The 3^rd European School on Crystal Growth will implement theoretical lectures, pedagogical experimental reviews and, for the first time, demonstrations on both computers and pulling machines -either during the lectures or during specific time slots- in the main branches of crystal growth: bulk crystal growth, thin films growth and epitaxy, biological crystallization. It will comprise 18 academic hours and 6 demonstrations hours delivered by some 12 lecturers over 4 days, all of them reknown experts in the domain they will cover.

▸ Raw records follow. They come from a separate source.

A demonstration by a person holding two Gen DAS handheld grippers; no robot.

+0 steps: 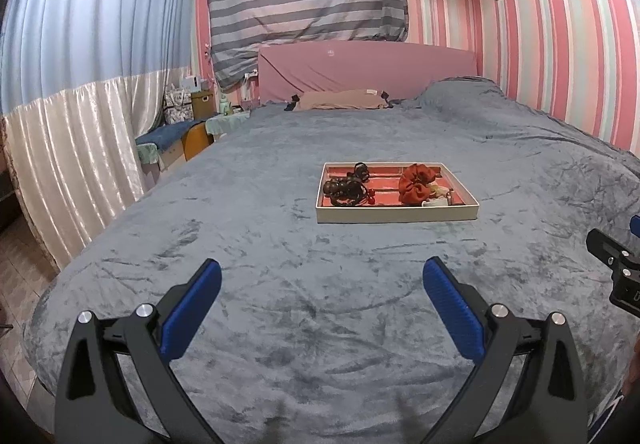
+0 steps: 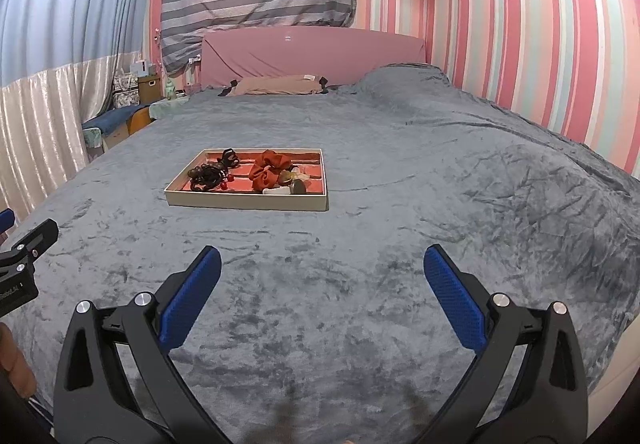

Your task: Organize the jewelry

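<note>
Bed (image 1: 280,244) with grey velvet blanket fills view; pink headboard (image 1: 360,68) and beige pillow (image 1: 340,100) at far end, striped wall at right. Shallow jewelry tray (image 1: 396,214), cream rim, red lining, lies flat mid-bed, long axis across view, well apart from both grippers, nothing between. Inside: red scrunchie (image 1: 418,182) near middle, dark bead bracelets (image 1: 344,190) at left end, small pale pieces at right, too small to tell. Left gripper (image 1: 322,286) hovers over blanket, blue fingers (image 1: 192,308) released, wide apart. Right gripper (image 2: 322,276) same, spread, empty.
</note>
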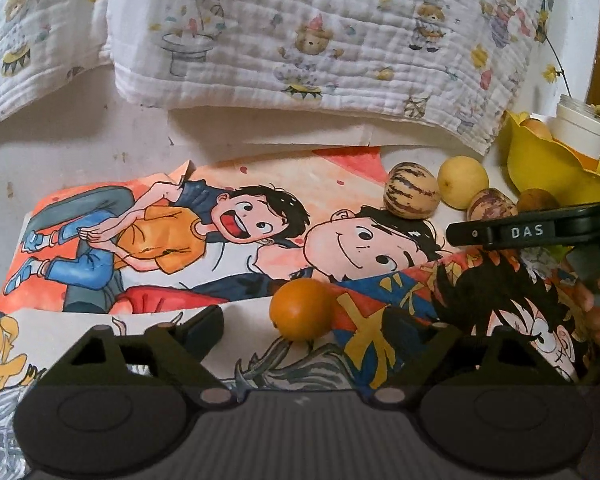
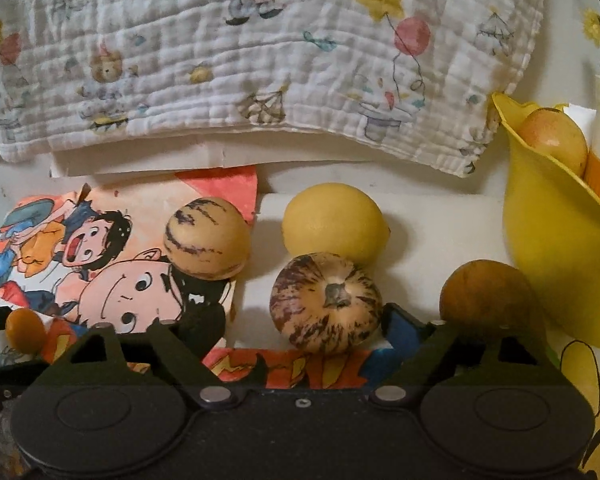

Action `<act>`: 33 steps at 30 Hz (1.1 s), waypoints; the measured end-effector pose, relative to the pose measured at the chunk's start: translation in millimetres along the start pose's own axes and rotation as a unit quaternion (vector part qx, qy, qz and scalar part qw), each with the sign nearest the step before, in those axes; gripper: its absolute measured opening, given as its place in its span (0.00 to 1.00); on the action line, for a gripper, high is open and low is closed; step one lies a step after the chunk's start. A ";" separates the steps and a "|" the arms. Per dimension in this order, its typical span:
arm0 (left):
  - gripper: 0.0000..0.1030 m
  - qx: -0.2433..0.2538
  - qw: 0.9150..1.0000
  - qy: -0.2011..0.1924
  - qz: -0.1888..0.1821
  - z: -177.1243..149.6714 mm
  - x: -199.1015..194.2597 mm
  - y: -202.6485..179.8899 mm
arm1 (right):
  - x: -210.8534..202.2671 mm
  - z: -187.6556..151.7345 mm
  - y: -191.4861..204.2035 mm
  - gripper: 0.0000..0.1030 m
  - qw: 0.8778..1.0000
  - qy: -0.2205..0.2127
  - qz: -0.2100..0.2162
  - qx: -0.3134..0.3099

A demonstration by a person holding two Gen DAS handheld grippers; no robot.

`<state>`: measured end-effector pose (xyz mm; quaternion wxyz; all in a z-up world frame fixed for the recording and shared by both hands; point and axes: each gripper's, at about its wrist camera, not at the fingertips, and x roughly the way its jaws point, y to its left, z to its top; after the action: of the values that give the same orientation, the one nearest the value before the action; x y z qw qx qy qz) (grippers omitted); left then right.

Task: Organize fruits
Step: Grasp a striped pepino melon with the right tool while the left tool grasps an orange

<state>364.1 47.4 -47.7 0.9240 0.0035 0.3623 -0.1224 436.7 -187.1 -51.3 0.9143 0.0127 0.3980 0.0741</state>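
An orange [image 1: 302, 308] lies on cartoon drawings between the fingers of my left gripper [image 1: 324, 328]. The jaws stand open, with a gap on both sides of the fruit. In the right wrist view a purple-striped melon [image 2: 326, 302] sits stem up between the fingers of my right gripper [image 2: 304, 320], also open; the right finger is close to it, the left finger apart. Around it lie another striped melon [image 2: 207, 238], a lemon [image 2: 334, 224] and a brown fruit [image 2: 486, 296]. A yellow bowl [image 2: 548, 248] at the right holds one reddish-yellow fruit [image 2: 552, 140].
A quilted blanket [image 1: 300, 32] with bear prints hangs over the back of the surface. A white jar [image 1: 582, 128] stands behind the yellow bowl [image 1: 548, 168]. The right gripper's black body [image 1: 532, 232] and a hand [image 1: 596, 304] cross the right side of the left wrist view.
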 end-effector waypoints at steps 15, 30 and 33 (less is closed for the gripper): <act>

The first two days will be mainly dedicated to theories of crystal growth: from the quantum mechanics to the statistical physics of crystal growth, with an introduction to phase field methods and Monte Carlo program applications. The classical Burton-Cabrera-Frank theory will be addressed, broadened by a general introduction to universality class behaviours that go beyond the mean-field approximation. Roughening transitions and epitaxial growth will be included in this program. Formation of microstructures, morphological instabilities will be presented within the framework of a “diffusion versus kinetics” model, with an emphasis put on in situ “model systems”. A specific lecture on in situ X-ray topography and imaging of bulk crystal growth will complement on the experimental side the theoretical lecture. Besides, bulk crystal growth processes modelling and numerical simulations by finite volume methods, which permit to solve coupled multiphysics problems, will be shown to constitute a tool of choice to their understanding and their optimization. Here also, the theoretical and modelling lectures will be associated to a general comprehensive review of experimental bulk crystal growth methods (Czochralski, Bridgman, and many others).

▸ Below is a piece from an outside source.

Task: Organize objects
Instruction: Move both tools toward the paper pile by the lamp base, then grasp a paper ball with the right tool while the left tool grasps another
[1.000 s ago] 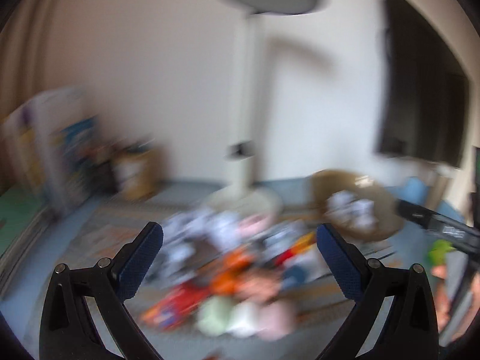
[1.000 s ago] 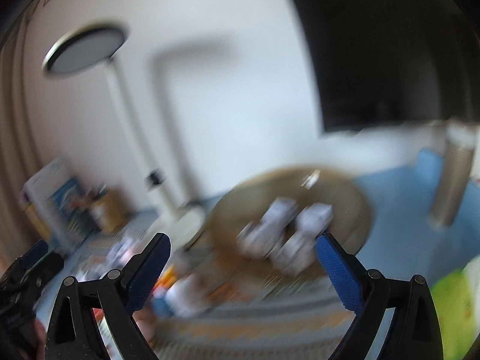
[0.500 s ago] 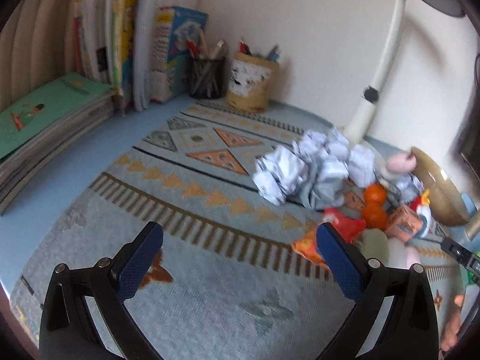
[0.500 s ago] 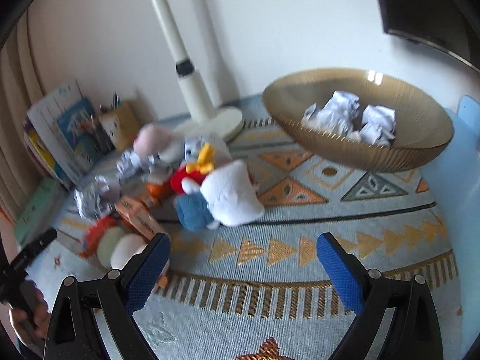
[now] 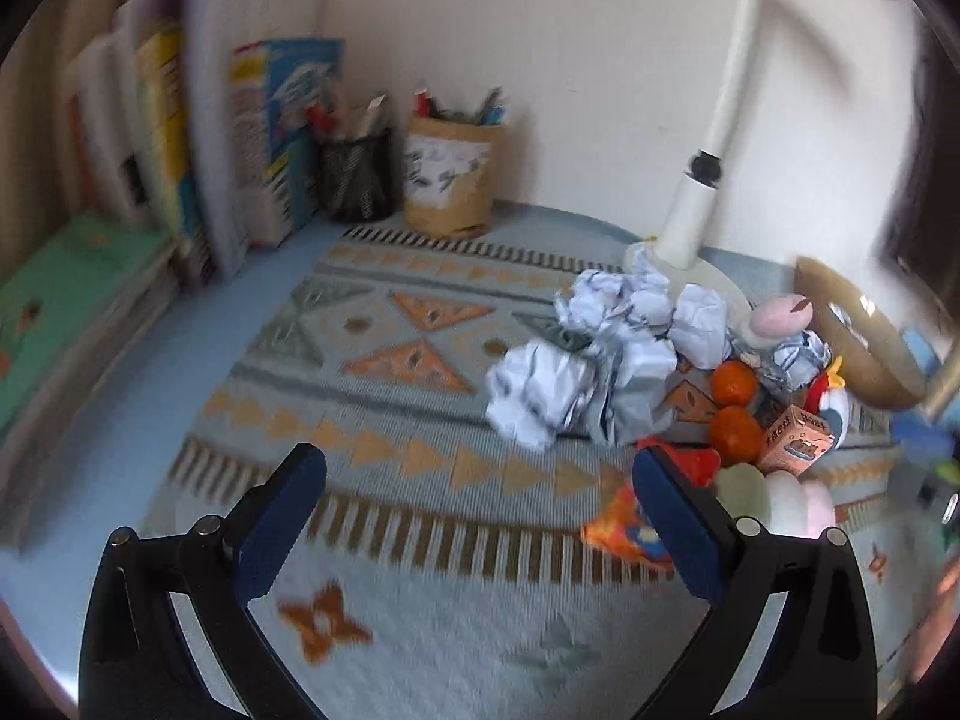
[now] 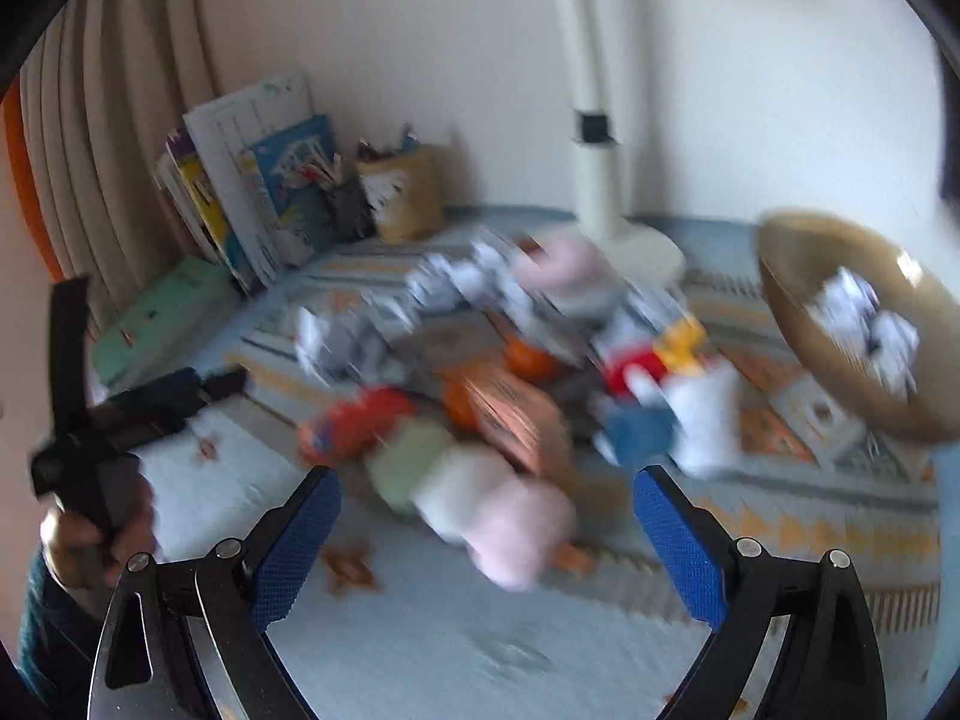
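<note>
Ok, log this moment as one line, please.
phase: approach | left hand-held gripper: open, empty | right hand-held gripper: open, empty, jaws just narrowed | toy pile: untouched | bowl: holds crumpled paper

This looked like a home study corner: a pale blue worktop [image 5: 150, 354] under a woven patterned mat [image 5: 384, 360], upright children's books [image 5: 240, 138] against a cream wall, a black mesh pen cup [image 5: 358, 180], a white desk lamp [image 5: 699, 204] and pleated beige curtains [image 6: 120, 138].
</note>
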Motion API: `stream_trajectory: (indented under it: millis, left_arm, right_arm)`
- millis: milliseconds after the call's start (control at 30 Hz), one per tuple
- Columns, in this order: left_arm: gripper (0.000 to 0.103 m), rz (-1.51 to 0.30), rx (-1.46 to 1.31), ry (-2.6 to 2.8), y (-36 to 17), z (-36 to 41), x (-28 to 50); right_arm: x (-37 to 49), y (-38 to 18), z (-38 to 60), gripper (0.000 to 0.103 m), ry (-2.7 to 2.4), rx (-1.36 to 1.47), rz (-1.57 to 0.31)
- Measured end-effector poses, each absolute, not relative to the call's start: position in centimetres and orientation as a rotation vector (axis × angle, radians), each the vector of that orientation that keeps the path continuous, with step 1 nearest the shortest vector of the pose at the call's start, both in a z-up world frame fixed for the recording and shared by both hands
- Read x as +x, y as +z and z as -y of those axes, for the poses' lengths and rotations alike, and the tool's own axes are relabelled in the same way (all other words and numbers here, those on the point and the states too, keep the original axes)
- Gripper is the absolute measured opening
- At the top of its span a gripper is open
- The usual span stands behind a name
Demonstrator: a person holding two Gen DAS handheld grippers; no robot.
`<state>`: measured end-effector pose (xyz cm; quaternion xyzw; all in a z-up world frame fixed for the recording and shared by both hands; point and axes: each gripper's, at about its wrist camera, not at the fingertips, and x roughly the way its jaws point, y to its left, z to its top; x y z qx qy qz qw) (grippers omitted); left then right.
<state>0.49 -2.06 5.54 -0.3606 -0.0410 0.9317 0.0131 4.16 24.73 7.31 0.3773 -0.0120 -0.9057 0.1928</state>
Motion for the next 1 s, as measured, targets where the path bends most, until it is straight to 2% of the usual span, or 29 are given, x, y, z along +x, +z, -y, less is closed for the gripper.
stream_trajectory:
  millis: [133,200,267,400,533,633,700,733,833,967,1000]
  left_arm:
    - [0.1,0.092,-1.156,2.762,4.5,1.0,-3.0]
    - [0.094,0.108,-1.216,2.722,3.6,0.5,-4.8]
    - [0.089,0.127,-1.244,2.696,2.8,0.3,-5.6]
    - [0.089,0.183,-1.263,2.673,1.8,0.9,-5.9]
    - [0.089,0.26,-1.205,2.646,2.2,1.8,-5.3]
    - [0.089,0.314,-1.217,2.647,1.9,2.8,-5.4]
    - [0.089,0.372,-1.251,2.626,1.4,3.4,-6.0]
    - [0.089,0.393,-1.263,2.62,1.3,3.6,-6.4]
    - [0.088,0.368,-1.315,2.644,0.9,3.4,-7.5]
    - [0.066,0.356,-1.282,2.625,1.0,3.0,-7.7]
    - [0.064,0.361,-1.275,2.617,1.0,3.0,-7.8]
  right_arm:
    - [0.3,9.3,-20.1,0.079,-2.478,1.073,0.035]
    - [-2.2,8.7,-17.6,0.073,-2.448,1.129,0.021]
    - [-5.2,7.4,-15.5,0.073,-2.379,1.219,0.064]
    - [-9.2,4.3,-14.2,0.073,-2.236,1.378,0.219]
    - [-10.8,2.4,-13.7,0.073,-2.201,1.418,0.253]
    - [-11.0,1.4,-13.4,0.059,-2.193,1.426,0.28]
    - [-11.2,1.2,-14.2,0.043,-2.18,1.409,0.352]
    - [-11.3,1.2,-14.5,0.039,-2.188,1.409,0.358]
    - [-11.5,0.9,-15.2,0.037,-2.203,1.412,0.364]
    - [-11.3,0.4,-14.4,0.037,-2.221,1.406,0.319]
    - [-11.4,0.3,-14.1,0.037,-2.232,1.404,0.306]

The third day will be dedicated to thin films growth and epitaxy. A lecture on the fundamentals of nanolayers growth will first be delivered, followed by a general overview on technologies and systems for thin film growth (including both “chemical” and “physical” techniques). The main limitations of each technique (thickness control, crystal quality, growth rates, phase stability, etc.) as well as illustrative examples of a particular system will be further developed. The epitaxial growth of thin films will be the object of a specific lecture, addressing the particular issue of obtaining epitaxial layers on a substrate (lattice mismatch, defect engineering, strain, superlattices, and so on). Then, a lecture focused on the characterization of thin films, assessing the techniques required to evaluate the crystallinity of thin films both in situ (during deposition) and ex situ, with a specific emphasis on epitaxial layers, will be delivered.

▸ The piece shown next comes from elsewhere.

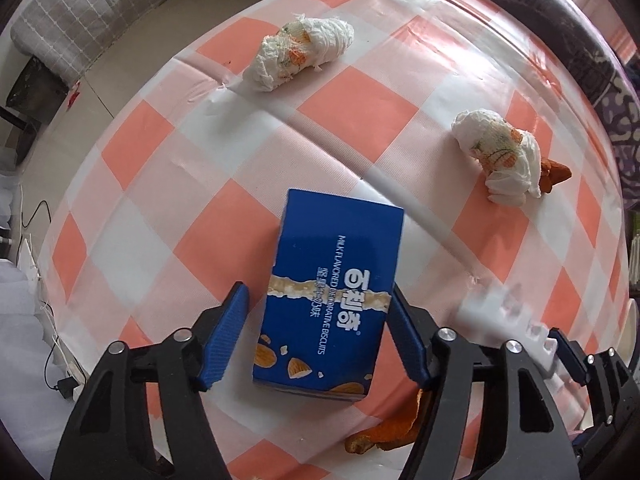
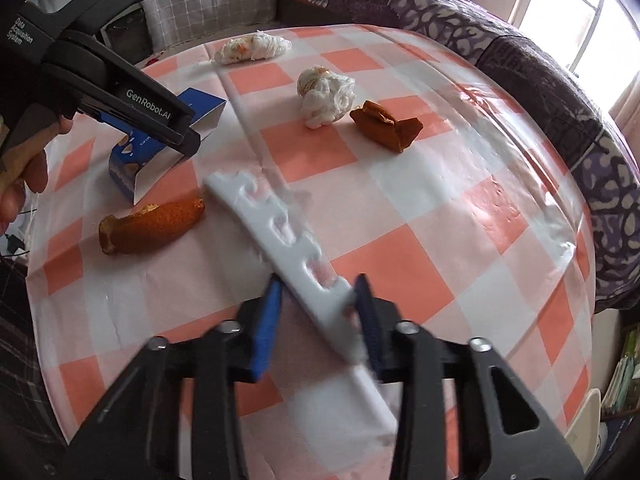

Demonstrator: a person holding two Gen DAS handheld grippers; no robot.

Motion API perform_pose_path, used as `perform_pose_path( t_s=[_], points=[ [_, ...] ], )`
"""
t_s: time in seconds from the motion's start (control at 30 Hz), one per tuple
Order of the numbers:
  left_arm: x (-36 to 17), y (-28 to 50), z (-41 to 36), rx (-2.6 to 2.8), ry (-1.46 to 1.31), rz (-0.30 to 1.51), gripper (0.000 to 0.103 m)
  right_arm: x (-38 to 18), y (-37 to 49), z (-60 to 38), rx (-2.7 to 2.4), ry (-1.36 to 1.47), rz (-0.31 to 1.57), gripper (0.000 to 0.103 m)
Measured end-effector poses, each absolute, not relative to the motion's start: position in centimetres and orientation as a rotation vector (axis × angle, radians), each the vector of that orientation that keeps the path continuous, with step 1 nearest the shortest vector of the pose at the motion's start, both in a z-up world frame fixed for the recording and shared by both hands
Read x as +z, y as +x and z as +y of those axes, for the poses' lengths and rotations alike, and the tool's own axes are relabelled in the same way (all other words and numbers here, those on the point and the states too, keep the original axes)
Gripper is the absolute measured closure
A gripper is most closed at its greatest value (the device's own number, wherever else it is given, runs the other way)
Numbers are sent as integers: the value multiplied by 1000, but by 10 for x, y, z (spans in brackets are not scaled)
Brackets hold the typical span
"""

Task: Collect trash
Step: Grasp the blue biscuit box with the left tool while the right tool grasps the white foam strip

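I am clamping my right claw (image 2: pixel 318 300) on the white foam strip (image 2: pixel 280 232) at bench centre; my left claw (image 1: pixel 318 336), released, is straddling the blue biscuit box (image 1: pixel 332 292) at nine o'clock, needing to squeeze

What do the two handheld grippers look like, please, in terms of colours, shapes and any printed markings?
Both the left gripper and right gripper have black angular linkage arms with silver pivot bolts and ribbed blue finger pads. The left's black body carries white "GenRobot.AI" and "Data Acquisition System" lettering.
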State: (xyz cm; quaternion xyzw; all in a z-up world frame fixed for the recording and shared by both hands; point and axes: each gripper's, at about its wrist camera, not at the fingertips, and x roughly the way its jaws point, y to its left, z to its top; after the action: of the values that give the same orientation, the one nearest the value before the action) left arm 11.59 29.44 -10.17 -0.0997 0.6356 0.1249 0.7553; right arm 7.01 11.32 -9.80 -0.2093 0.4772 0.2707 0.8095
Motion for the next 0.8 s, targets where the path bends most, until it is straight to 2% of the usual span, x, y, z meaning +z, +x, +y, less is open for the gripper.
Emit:
perform_pose_path(
  t_s=[0.03,0.4,0.8],
  points=[
    [-100,116,292,270,-212,1379,48,-96,70,113,572,-443,1021,77],
    [-84,118,275,253,-243,1304,48,-78,80,87,473,-335,974,78],
    [-28,130,243,260,-197,1050,48,-47,98,27,255,-123,893,78]
  ],
)
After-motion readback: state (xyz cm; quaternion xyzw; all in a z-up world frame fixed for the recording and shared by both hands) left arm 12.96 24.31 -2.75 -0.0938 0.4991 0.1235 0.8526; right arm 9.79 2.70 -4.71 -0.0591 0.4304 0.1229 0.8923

The fourth day will include lectures on biological crystallization. The fundamentals of nucleation will be explained, with the help of thermodynamics and kinetics, to emphasize its inherent stochasticity as well as specific space and time scales. The characteristics of nucleation will be illustrated through different experimental approaches, with considerations on nucleating material specific properties such as polymorphism, and on the interest of experiments in confined environments (microfluidics). While these first lectures on nucleation will touch upon rather “small” molecules, the subsequent lecture on multiscale protein crystal growth for advanced diffraction techniques and the current challenges it raises, will address bigger molecules and related crystals of bigger sizes.

As previously said, the lectures will include short movies or animations, some of them demonstrations with computer programs or small bench setups, but in addition to this, the first three days of the School will include a dedicated time slot for experimental demonstrations on Czochralski and floating zone image furnaces, on CVD combined with an in situ ellipsometer, on a controlled atmosphere RTA furnace-based deposition followed by ex situ ellipsometry, on a high-throughput membrane protein and cubic phase crystallization platform and on temperature-controlled/TG40, counterdiffusion/capillary and dialysis protein crystallization. 
Given the health and safety constraints we will have to handle, we have a limited capacity of 60 students for this unique and exceptional School.